As Maciej has suggested, you are going to get far better answers if you provide a clear description of the problem, some sample data and some expected results for the data provided.
First point, totals are not the sort of thing you should store. You have to go to the trouble of maintaining that data item for
every change on the table. For small systems like this it is easier to just calculate the totals as and when you need them (For the purists, yes there are exceptions to that "rule" but you are a long way off rolling stock totals and the like). If you set yourself a standard query up you can join to that query for the totals in any of your other reports. E.g. I set up a query that returns all of the counts by District, by gender and overall like this: Query "DistrictTotals"

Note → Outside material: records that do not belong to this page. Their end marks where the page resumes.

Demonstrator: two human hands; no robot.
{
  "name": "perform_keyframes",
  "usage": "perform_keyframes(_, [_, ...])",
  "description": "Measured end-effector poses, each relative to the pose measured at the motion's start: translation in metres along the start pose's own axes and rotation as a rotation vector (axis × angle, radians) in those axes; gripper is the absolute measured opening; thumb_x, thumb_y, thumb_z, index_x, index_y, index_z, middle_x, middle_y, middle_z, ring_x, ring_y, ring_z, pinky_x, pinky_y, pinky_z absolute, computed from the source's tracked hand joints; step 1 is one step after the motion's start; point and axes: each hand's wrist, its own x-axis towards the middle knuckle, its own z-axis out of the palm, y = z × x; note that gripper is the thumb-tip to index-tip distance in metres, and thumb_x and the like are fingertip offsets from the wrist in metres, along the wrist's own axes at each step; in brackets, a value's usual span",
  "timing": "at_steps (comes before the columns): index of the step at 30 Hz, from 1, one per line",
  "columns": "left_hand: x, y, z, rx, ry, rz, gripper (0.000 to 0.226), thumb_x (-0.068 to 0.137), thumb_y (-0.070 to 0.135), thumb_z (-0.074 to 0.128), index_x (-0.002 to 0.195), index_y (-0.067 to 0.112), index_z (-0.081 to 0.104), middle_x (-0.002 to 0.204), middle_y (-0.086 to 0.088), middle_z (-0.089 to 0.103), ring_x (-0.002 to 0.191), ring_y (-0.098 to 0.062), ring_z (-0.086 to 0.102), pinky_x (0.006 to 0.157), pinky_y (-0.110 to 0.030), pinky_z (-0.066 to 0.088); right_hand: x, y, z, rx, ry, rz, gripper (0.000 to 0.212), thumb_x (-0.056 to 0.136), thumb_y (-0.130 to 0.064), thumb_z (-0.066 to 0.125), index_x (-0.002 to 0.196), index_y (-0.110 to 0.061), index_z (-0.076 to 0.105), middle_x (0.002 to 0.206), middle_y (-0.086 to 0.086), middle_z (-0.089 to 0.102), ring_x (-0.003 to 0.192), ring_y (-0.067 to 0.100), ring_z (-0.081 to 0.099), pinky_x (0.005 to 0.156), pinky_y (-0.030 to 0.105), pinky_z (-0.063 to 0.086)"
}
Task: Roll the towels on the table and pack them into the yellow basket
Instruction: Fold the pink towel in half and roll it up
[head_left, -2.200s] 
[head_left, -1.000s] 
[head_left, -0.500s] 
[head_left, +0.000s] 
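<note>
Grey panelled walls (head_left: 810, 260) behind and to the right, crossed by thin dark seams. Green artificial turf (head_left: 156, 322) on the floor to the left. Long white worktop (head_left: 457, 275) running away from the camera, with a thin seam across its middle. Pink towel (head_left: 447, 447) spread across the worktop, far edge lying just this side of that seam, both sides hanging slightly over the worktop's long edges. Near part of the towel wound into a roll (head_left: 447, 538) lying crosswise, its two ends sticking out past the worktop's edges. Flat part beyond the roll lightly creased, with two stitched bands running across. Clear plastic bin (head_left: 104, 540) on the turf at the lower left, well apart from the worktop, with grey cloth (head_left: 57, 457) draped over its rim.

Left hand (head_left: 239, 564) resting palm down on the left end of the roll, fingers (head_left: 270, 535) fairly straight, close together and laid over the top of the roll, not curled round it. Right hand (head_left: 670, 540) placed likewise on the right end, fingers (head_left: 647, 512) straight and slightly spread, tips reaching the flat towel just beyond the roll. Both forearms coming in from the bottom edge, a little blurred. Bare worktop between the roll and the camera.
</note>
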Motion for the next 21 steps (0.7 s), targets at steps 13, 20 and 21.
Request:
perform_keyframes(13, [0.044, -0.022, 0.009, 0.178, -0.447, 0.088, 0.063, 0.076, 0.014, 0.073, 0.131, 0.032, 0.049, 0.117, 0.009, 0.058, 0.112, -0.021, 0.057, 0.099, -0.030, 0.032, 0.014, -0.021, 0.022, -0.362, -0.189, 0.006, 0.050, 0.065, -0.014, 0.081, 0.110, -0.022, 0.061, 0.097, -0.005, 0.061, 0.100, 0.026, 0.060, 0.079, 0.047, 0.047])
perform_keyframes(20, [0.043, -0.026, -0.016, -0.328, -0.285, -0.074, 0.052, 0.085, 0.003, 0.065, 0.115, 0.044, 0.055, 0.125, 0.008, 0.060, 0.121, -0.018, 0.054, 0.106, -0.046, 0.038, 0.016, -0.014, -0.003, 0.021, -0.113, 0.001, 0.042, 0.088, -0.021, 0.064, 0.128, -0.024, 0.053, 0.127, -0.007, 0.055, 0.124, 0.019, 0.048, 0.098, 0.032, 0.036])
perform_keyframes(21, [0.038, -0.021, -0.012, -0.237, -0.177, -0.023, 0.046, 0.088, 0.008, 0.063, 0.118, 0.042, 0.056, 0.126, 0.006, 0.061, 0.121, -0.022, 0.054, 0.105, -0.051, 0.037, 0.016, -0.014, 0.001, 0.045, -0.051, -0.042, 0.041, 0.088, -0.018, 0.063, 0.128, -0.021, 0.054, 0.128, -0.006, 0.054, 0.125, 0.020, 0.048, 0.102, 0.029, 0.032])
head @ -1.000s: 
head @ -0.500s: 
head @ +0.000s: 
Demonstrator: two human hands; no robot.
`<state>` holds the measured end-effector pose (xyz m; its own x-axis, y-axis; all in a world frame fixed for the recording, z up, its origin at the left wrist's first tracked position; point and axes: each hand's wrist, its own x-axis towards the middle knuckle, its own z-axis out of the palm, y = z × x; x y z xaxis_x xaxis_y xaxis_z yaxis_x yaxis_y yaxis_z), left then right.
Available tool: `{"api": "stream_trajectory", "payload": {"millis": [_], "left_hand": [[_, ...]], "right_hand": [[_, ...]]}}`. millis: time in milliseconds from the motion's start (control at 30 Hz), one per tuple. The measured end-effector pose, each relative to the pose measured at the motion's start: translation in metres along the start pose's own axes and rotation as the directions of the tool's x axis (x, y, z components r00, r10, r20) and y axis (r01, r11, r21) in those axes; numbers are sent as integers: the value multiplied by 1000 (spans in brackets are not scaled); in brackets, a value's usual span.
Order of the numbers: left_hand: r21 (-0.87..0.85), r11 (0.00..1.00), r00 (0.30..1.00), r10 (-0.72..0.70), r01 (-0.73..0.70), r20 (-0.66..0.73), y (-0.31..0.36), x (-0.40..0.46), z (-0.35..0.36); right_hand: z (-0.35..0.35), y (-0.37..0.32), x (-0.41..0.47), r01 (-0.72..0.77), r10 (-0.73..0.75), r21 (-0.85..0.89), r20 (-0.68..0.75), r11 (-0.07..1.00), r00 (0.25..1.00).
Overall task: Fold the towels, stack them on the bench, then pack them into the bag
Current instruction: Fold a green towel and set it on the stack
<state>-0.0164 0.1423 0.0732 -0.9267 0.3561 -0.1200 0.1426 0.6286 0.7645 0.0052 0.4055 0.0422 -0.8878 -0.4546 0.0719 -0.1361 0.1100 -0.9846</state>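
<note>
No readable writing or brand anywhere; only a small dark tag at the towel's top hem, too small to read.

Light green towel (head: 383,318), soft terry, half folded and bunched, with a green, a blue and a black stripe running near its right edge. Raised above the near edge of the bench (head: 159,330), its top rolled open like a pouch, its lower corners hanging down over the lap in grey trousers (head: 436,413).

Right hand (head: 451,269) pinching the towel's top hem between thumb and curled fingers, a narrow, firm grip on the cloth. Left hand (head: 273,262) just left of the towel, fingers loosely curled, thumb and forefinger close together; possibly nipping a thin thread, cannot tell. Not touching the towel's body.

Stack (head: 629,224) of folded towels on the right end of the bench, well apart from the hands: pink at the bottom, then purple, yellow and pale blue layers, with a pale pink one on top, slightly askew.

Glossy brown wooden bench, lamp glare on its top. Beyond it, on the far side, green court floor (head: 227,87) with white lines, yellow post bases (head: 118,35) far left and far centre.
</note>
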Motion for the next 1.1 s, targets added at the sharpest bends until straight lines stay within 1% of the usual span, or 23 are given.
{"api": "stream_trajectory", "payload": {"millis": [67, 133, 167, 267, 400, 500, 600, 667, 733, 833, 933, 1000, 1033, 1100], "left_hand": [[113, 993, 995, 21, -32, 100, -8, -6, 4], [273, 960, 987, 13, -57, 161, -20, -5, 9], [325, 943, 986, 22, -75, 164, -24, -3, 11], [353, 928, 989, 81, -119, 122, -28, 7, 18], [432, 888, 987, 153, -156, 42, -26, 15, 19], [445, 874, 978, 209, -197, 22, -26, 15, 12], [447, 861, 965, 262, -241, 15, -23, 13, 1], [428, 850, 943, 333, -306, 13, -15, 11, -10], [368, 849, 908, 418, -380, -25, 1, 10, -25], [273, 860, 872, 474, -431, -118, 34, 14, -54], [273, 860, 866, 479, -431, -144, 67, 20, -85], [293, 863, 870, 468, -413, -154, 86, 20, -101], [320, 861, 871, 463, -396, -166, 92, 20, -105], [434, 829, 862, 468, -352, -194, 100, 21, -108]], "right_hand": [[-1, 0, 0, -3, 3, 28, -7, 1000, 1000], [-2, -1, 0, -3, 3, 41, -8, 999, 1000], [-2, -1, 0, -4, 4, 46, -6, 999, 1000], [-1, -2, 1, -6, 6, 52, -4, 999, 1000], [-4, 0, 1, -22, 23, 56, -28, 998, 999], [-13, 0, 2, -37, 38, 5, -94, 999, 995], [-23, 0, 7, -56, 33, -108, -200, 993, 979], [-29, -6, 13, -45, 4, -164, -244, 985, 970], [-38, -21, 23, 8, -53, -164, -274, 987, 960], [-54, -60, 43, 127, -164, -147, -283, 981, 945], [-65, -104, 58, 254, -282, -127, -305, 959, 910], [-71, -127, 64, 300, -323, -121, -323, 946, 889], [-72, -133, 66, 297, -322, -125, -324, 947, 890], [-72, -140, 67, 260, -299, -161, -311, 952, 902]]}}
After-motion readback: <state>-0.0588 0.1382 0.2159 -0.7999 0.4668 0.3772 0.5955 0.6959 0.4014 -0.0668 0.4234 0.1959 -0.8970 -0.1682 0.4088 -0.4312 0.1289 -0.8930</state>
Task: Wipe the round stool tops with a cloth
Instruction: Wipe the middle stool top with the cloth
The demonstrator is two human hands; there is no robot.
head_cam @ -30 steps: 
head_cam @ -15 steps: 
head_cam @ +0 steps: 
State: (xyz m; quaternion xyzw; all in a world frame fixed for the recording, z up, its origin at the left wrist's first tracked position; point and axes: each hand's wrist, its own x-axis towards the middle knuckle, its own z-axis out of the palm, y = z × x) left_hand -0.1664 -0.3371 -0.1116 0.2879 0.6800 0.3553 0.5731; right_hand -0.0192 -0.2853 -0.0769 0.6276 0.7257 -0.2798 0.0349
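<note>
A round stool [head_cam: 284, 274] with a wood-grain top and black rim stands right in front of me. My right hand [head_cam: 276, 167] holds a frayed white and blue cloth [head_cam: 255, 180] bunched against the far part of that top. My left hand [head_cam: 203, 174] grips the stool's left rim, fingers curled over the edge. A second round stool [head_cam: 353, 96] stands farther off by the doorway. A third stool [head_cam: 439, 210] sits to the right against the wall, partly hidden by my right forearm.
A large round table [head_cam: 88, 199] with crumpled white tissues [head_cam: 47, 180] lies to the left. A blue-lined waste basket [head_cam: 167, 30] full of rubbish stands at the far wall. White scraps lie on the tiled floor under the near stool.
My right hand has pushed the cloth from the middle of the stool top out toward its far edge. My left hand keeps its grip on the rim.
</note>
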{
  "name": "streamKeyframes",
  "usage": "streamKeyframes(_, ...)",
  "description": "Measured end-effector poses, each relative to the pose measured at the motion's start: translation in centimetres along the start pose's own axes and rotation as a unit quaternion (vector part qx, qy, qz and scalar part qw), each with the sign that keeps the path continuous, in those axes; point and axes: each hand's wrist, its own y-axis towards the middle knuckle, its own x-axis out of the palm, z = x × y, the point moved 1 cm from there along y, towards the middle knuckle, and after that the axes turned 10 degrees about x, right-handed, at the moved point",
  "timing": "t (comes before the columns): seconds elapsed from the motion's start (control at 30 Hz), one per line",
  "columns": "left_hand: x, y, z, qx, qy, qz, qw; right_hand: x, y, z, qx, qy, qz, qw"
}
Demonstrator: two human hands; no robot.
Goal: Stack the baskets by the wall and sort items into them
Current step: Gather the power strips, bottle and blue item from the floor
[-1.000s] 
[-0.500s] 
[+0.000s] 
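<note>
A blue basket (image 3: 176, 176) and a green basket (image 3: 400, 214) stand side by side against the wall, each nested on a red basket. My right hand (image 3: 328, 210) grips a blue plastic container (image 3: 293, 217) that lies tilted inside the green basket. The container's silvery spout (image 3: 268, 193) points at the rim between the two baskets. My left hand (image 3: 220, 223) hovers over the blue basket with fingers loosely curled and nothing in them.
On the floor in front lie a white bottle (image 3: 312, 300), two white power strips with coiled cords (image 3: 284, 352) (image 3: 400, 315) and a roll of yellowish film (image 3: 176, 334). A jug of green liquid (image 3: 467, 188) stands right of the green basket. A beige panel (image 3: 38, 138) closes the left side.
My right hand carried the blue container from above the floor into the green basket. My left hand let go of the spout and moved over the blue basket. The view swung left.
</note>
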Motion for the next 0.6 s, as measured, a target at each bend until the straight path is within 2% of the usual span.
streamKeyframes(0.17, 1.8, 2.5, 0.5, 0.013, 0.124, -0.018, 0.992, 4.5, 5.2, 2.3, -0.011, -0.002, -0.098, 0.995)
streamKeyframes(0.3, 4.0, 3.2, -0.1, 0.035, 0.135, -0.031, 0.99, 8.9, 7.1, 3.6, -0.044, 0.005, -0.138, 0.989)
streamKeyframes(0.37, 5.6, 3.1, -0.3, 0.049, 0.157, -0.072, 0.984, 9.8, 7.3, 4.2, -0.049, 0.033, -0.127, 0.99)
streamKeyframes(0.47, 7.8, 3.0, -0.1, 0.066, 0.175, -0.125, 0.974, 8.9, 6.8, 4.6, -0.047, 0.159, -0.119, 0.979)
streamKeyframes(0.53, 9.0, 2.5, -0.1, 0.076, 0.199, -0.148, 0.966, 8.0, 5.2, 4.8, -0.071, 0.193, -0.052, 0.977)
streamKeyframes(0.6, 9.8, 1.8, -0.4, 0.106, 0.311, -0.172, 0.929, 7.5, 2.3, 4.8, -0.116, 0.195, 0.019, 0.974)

SELECT Schools.District, Schools.SchoolType, Count(*) As Total
FROM Schools
GROUP BY Schools.District, Schools.SchoolType
UNION
Select Schools.District, "All",Count(*)
FROM Schools
GROUP BY Schools.District
UNION
Select "All", Schools.SchoolType, Count(*)
FROM Schools
GROUP BY Schools.SchoolType
UNION Select "All", "All", Count(*)
FROM Schools
ORDER BY 1, 2;
which in my case returned these results
District SchoolType Total
1 All 3
1 Female 1
1 Male 2
2 All 4
2 Female 3
2 Male 1
3 All 4
3 Male 4
All All 11
All Female 4
All Male 7
If I want to show information about the districts say I can then join to that query like this
SELECT Districts.*, DistrictTotals.SchoolType, DistrictTotals.Total
FROM Districts INNER JOIN DistrictTotals ON CStr(Districts.ID) = DistrictTotals.District;
I've had to convert the ID to a string because I included "All" in my totals.